Goya's Ghosts shows why films were first called moving pictures. This Milos Forman film is a visual feast. Those expecting a Forman Amadeus style biographical movie about Spanish painter Francisco Goya will be disappointed. If you are looking for a historical epic you will probably be disappointed too. This is a historical movie but Goya's Ghosts is more about a period and the corruptibility of absolute belief in something than about a particular person.
Javier Dardem as the very duplicitous Brother Lorenzo, Stellan Skarsgard as Francisco Goya, and Natalie Portman of Star Wars fame as Ines, the love interest, and her daughter Alicia, all give good to excellent performances. In some ways, though, any other actors could have done it. Characters, though, are not quite what Goya's Ghosts is really about, nor is it about their story. Though the characters and story are interesting this movie is really the cinematic interpretation and representation of the work of Francisco Goya so both play second banana to the visual recreations.
Not that Brother Lorenzo and Goya are not interesting characters but they are seen and shown as men with a personal agenda. One is just somewhat less subservient to his personal interests than the other. There is a very telling scene near the end of this movie where the two men accuse each other of the same thing and both are, to a degree, right. Listen carefully when Goya tells Lorenzo why he cares so much for Ines.

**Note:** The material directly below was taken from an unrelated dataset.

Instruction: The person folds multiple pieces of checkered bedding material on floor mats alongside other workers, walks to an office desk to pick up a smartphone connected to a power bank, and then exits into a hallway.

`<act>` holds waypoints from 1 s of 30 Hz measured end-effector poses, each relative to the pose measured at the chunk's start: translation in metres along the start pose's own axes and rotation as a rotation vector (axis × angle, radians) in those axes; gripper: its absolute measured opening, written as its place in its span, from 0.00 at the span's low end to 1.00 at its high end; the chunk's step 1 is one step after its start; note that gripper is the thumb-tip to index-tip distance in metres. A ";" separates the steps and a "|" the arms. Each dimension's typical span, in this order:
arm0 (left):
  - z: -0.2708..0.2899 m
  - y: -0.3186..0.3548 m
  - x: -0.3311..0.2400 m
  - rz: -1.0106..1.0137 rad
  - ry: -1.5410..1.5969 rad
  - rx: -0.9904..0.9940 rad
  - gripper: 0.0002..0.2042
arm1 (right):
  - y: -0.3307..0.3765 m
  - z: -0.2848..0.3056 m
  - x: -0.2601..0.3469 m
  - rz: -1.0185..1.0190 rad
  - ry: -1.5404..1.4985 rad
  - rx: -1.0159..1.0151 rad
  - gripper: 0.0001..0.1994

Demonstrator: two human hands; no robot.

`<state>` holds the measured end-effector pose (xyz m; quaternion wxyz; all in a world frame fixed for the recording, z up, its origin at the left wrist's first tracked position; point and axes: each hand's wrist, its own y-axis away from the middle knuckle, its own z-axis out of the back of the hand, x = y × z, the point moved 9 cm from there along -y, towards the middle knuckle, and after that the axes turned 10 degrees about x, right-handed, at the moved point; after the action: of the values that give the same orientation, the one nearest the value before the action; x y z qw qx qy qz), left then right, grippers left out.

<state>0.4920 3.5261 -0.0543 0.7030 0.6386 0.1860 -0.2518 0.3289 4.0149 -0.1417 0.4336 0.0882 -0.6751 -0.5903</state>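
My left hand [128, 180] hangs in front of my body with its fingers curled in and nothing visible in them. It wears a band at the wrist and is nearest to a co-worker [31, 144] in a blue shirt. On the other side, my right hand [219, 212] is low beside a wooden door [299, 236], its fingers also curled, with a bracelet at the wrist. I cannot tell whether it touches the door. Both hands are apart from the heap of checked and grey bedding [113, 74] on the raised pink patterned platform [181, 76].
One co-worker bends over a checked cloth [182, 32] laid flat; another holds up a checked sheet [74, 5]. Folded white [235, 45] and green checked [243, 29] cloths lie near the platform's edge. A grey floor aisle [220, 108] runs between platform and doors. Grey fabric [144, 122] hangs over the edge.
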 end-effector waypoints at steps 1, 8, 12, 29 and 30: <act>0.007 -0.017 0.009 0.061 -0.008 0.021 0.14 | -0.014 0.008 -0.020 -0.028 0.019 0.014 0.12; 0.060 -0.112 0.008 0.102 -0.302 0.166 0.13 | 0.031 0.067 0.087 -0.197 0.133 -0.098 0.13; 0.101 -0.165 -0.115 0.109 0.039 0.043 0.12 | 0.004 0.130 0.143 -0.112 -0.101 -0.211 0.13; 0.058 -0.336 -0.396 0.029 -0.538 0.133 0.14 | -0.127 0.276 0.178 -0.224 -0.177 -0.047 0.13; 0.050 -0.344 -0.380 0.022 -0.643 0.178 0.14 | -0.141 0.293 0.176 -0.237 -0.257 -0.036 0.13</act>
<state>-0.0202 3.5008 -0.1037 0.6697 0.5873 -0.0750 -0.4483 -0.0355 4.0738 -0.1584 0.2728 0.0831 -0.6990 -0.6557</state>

If you like historical movies but do not particularly worry about nit-picking historical exactitude and, instead, enjoy the costumes and time travel experience more this is also a very good movie. Goya's Ghosts has no problem collapsing time and events. For example Goya's later work is presented at the beginning of the movie before everything else happens. I also know a couple of people who will enjoy the scene where the French soldiers flee for their lives.
Goya's Ghosts is what it is and what it is is visually interesting and, also, an interesting story.